In a recent, high frequency, aggressively OoO CPU, a large part of the die is used by caches, the register file, vector ALUs and the OoO machinery; by comparison scalar ALUs and especially decoders do not take a lot of machinery. In particular microcode for all legacy instructions takes only a tiny amount of space. Legacy support might have a cost on tiny embedded processors, but it just doesn't matter in a large desktop/server class CPU.

And yes, some of those specialized instructions are rarely used (there is a reason they are called dark silicon), but it means that Intel (or ARM, IBM) doesn't need to spin a new CPU for a specialized workload. Intel is even rumored to add custom instructions required by large customers (FB, Google) on all its CPUs, which are left disabled for other customers.

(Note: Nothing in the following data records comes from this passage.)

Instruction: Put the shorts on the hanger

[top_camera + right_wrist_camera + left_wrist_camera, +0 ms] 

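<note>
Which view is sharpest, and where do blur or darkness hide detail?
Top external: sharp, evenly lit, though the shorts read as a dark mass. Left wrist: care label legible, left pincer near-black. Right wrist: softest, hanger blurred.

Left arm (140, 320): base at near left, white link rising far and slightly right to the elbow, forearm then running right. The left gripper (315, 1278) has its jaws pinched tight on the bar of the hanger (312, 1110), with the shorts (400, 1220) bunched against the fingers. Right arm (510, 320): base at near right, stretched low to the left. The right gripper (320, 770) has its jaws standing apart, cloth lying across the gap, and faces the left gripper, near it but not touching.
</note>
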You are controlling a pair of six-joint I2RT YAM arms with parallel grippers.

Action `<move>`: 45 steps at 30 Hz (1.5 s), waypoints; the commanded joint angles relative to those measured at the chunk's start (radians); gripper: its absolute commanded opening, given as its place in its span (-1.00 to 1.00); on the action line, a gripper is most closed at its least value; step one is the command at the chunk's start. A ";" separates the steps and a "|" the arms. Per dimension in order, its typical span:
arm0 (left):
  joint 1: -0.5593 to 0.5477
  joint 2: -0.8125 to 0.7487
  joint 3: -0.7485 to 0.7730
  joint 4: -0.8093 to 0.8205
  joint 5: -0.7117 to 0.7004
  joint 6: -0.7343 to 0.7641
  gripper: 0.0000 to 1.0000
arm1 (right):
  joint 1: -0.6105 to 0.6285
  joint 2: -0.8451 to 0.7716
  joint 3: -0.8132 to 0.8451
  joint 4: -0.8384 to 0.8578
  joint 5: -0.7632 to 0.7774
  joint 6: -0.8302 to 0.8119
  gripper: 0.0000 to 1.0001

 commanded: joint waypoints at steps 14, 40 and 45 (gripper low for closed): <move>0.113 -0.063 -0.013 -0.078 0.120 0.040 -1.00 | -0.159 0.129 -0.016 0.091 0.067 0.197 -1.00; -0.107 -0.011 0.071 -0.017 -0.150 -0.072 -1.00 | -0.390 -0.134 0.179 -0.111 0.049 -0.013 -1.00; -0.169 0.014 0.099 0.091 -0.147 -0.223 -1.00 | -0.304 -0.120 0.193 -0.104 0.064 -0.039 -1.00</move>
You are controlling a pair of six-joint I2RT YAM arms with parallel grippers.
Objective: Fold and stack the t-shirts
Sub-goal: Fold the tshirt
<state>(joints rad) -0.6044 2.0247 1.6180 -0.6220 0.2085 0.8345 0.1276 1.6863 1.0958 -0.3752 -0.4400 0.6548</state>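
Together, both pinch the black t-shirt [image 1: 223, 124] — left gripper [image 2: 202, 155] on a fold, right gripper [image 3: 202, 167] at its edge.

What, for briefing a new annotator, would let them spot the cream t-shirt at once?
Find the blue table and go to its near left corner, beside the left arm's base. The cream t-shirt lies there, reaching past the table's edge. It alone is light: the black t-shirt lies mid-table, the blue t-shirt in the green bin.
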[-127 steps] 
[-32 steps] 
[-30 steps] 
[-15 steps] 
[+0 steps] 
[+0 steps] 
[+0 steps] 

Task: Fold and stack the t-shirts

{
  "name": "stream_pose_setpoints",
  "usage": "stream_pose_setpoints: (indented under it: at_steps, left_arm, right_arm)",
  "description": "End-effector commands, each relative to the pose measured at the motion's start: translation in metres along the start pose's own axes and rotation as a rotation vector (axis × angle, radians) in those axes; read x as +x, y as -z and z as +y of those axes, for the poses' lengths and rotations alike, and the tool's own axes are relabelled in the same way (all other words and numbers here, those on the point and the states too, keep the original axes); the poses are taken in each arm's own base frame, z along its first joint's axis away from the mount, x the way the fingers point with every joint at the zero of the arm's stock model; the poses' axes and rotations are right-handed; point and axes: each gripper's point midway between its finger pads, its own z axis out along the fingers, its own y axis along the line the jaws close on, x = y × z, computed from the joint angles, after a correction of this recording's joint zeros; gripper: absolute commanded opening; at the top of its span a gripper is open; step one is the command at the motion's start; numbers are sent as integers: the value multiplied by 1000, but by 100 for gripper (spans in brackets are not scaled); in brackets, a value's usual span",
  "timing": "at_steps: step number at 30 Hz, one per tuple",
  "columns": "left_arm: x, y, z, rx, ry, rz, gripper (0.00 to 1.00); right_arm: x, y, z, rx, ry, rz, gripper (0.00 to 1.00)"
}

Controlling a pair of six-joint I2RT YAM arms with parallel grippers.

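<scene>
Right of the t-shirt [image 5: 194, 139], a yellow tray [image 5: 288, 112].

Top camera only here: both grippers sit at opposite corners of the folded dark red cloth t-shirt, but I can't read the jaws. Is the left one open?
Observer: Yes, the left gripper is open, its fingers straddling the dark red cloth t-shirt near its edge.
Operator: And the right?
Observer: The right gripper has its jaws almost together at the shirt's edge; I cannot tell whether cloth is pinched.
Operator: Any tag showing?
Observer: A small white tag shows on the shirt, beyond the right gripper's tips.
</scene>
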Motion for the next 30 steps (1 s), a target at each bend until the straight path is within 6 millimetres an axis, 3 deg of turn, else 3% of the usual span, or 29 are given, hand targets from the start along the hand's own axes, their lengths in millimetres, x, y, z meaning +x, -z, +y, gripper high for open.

The cases where such a cpu would be efficient are already the places where a normal cpu is extremely fast. So it would also fail in the same ways, pipeline stalls and all. If you need to wait for the answer to one computation to know what to do next any additional cores won't add speed.

A good part of the complexity of current cpus comes from features like branch prediction, speculative execution and so on so removing features wouldn't make them drastically simpler. Many of the truly rarely used instrucctions aren't build in hardware and therefore don't contribute to the complexity of the cpu anyway. Others are rarely used but add huge speed boosts for important special purpose tasks, think os kernel.


But as we can see in the original article of this thread, software is not making use of those instructions

The article doesn't show that or even come close to it. To measure what instructions software uses, you'd need to measure it at runtime.

The metric of simply counting frequency on disk ignores loops: you might have a single server binary that contains a single AES-NI instruction and conclude this instruction was useless and never used, but if your server spends 50% of its time decrypting SSL connections at high speed, then things look rather different.